Many developed countries have formulated guidelines
for vaccinating children with cancer during their
treatment as well as after the completion of
treatment, in line with their national immunization
schedules. There was a long standing need for a
similar dedicated guideline from a national body on
vaccination strategies for children with cancer in
India as evident in a recent survey documenting
non-uniform and disparate immunization practice
among pediatric oncologists in India [2]. But apart
from a cursory coverage in the previous editions of
the Guidebook on Immunization by Indian Academy of
Pediatrics (IAP), no other document attempted to
address it. In the latest edition of its guidebook
(2013-14) [3], IAP has addressed this issue in a
greater detail as compared to its previous editions.
That said, the recommendations
therein have been mostly adapted from the latest
recommendations of the Infectious Disease Society of
America (IDSA) clinical practice guidelines on
immunization of immuno-compromised hosts published
in 2013 [4], which understandably does not cover all
the issues relevant to infectious diseases (and
immunization practices) in Indian children.
Moreover, the IDSA guidelines are not in agreement
with the recommendations made by majority of similar
other bodies worldwide. For example, it recommends
re-immunization of children from 3 months following
the end of their cancer chemotherapy, whereas most
authorities would recommend a gap of 6 months from
end of treatment for long lasting and effective
immunity [5-10]. Furthermore, the recommendations in
the IAP guidebook (2013-14) do not cover all
vaccines, including some vaccines of local
importance in India, neither does it provide
guidance on the number of doses of each vaccine to
be given in these children depending on their
immunization status. The recommendations on
immunization of contacts (siblings etc.) of these
children are also missing.
Therefore, there remains an unmet
need for a national consensus guideline addressing
immunization related issues in children with cancer
and their contacts/siblings which are in line with
evidence-based consensus guidelines from around the
world.
Process
A Pubmed and Google search was
undertaken to obtain all publications on
immunization of children with cancer, all the
relevant literature published on related topics were
reviewed including national guidelines from the
Infectious Disease Society of America [4], the Royal
College of Paediatrics and Child Health, United
Kingdom [5] as well as various institute/group
specific guidelines published from the UK [6,7],
Italy [8], Canada [9], Australia [10] and some of
the developing countries like South Africa (personal
communication Alan Davidson, University of Cape
Town, South Africa) and Pakistan [11].
A draft guideline was produced
based on the evidence and practice recommendations
contained in previously published literature
including the current IAP guidebook 2014 [3]. This
draft guideline was then circulated by email to the
nominated representatives of PHO chapter and ACVIP
of IAP. A meeting was then held between the relevant
nominated members of both these bodies on the 9 th
July, 2016 at Hyderabad, India. The draft guideline
was discussed and screened at that meeting and
modified according to the recommendations made by
the attendees. The modified version was
re-circulated by email among the attendees and a
final guideline was generated by the writing
committee based on further inputs from the
attendees. The final and updated (upon incorporation
of current IAP immunization recommendations 2018
[12]) guideline was approved by PHO chapter on 26th
April, 2018 and by ACVIP on 25th
September, 2018.
Objectives
To review the current evidence
and generate a nationally relevant guideline for
immunization of children who receive chemotherapy
for cancer. This guideline aims to ensure uniformity
and streamline the current practice of immunising
children with cancer during and after chemotherapy.
Scope of the Guideline
This guideline applies to
children with cancer who have received chemotherapy.

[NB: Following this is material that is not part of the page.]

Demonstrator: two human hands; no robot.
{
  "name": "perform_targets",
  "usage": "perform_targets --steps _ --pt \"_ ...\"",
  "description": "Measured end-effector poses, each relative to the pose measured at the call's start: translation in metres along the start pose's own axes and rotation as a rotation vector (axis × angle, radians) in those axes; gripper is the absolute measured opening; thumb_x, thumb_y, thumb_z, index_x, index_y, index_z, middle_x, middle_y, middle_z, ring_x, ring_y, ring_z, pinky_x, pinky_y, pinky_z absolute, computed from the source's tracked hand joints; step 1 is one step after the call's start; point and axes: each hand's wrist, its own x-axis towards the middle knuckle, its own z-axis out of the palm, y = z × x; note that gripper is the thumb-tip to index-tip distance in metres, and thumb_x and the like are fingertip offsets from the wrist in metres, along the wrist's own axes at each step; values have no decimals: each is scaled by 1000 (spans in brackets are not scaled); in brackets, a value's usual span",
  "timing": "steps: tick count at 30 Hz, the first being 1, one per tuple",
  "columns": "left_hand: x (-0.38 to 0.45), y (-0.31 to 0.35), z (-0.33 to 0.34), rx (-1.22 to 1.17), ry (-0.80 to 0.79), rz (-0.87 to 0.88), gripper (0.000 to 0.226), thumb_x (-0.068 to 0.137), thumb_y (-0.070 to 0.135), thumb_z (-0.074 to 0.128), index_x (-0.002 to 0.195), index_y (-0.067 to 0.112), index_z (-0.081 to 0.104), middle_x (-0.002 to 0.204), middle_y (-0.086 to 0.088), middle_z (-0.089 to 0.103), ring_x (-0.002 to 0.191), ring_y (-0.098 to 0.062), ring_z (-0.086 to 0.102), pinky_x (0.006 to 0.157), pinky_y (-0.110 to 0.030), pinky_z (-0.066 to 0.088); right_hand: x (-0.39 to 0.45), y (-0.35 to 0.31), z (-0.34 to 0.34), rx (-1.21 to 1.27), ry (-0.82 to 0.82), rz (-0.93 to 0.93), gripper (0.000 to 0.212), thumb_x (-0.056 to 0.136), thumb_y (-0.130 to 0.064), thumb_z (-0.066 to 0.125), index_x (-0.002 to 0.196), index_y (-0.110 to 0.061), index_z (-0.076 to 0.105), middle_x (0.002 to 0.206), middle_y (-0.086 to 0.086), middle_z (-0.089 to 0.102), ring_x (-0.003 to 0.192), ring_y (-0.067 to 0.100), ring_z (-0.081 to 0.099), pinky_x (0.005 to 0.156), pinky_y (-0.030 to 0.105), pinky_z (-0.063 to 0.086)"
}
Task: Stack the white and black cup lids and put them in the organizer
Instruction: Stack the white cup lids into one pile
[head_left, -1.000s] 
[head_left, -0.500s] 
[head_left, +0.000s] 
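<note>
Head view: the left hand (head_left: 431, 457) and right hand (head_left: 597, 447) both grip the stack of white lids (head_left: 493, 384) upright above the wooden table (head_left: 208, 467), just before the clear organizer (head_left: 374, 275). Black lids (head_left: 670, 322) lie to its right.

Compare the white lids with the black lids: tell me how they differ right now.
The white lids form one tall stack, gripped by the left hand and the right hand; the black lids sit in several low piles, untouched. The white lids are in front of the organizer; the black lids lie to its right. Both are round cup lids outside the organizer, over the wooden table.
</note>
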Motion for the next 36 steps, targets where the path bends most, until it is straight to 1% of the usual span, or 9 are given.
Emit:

They do not apply to those who have received
myeloablative chemotherapy e.g. those undergoing
stem cell transplant (autologous or allogenic). They
may also not be relevant to those children who only
receive surgery and/or local radiotherapy for their
cancer treatment e.g. low grade gliomas. This
guideline does not cater to the needs of children
treated with targeted therapy including monoclonal
antibodies, small molecule targeted agents and other
modalities of immunotherapy that are currently being
increasingly used in the management of childhood
cancers. We wish to include recommendations for the
above group in the next revision of this guideline,
anticipating availability of more evidence by then.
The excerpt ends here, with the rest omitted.